羅伯特退了一步,露出背後的女人,一群玩家都覺得好笑,之前被那麼對待,這人都願意為了羅伯特出來站隊,這年頭還有這麼純正的媚外呢。

“是的,我親眼看見的,當時我睡不著出來透風,就看見一個鬼鬼祟祟的身影,我就留意了一下,就發現是老八老師往考場走。”

女人表現得有些興奮,看來能扳倒安是舲一行人對他而言要成為執念了。

徐文羲皺著眉,站在老八面前,開玩笑老八花了錢點陪玩,他們怎麼能讓金主站上風口浪尖呢?

“這位老師,你說看見他去考場,請問直接看見他將東西交給了學生嗎?”徐文羲如此說,“或者說,你有親眼看見他進考場嗎?”

女人說不出話,下意識地看向羅伯特,卻被羅伯特推了一把,羅伯特表情不好,他厲聲道:“你們如此維護,是不是因為你們是一夥的,你們也有作弊的嫌疑。
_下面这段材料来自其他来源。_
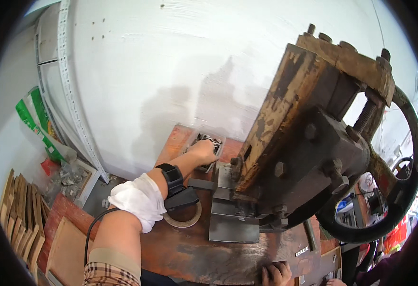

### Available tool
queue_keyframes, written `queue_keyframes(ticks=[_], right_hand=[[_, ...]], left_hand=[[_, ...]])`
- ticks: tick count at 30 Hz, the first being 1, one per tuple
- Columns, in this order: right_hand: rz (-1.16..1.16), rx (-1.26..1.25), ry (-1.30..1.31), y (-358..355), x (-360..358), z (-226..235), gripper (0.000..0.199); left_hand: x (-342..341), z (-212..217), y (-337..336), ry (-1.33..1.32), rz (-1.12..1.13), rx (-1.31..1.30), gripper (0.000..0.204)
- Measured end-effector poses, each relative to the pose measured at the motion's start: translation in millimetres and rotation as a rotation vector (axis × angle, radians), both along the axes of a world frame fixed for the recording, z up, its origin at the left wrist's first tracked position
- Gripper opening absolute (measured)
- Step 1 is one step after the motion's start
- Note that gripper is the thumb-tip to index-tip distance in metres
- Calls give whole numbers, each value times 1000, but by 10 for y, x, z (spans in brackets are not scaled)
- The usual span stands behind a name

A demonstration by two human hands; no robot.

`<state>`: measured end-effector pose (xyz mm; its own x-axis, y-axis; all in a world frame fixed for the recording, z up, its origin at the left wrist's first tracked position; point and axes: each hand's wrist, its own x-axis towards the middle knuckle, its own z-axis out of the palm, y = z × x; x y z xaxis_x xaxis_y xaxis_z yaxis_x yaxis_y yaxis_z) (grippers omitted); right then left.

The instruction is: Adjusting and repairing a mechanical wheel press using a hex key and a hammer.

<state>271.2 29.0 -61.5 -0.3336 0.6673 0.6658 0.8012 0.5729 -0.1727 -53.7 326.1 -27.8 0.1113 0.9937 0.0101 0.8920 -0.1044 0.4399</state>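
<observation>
My left hand [204,151] reaches across the bench into a clear plastic tub [190,138] of small dark metal parts by the wall. Its fingers are bent down among the parts, and what they grip is hidden. A white cloth [140,200] wraps that forearm, with a black strapped device [172,178] above it. Right of the arm stands a heavy metal press [304,157], with flat steel plates [232,229] under its ram. At the near bench edge my right hand [276,273] rests with curled fingers; whether anything is in them does not show.
A metal ring [190,222] lies on the worn bench [194,255]. The press's large handwheel [361,233] juts out at the right. Wooden boards [23,214] lean at the left beside a shelf post [70,90]. Another person's hand [335,282] shows at the lower right.
</observation>
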Motion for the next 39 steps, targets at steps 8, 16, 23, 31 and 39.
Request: queue_keyframes(ticks=[8, 16, 23, 31, 39], right_hand=[[40, 12, 0, 28, 13, 1, 11], [272, -163, 331, 30, -159, 371, 29], [355, -409, 329, -36, -594, 799, 47], [285, -207, -8, 432, -147, 982, 38], [319, -166, -202, 696, -167, 1385, 29]], left_hand=[[-335, 484, -616, -995, 260, 220, 19], [318, 755, -2664, -1268, 109, 65, 14], [1258, 112, -3030, -1449, -60, -30, 20], [1181, 235, -2578, -1718, -8, -36, 19], [1235, 307, -2455, -1830, 18, -29, 20]])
”

徐文羲皺著眉,推了一把眼鏡。

他說:“羅伯特老師是在顧左右而言他嗎,為什麼不能直接告訴我們是否看見,反而在質疑教師之間的關係,是因為沒有直接證據吧,看來這作弊也不過是你們的臆斷。”

羅伯特嗤笑一聲:“你的意思是,這位老師半夜前往考場,是為了上廁所?哈,你們想象真是讓我發笑!”

徐文羲摘下眼鏡,他問:“你們為什麼確定去考場的是老八?背影,衣服?教職工都是統一的衣服,男性大多髮型差不多,所以,我更好奇到底是什麼讓你們肯定是老八去的考場,去的就一定是考場,去考場就一定是作弊。”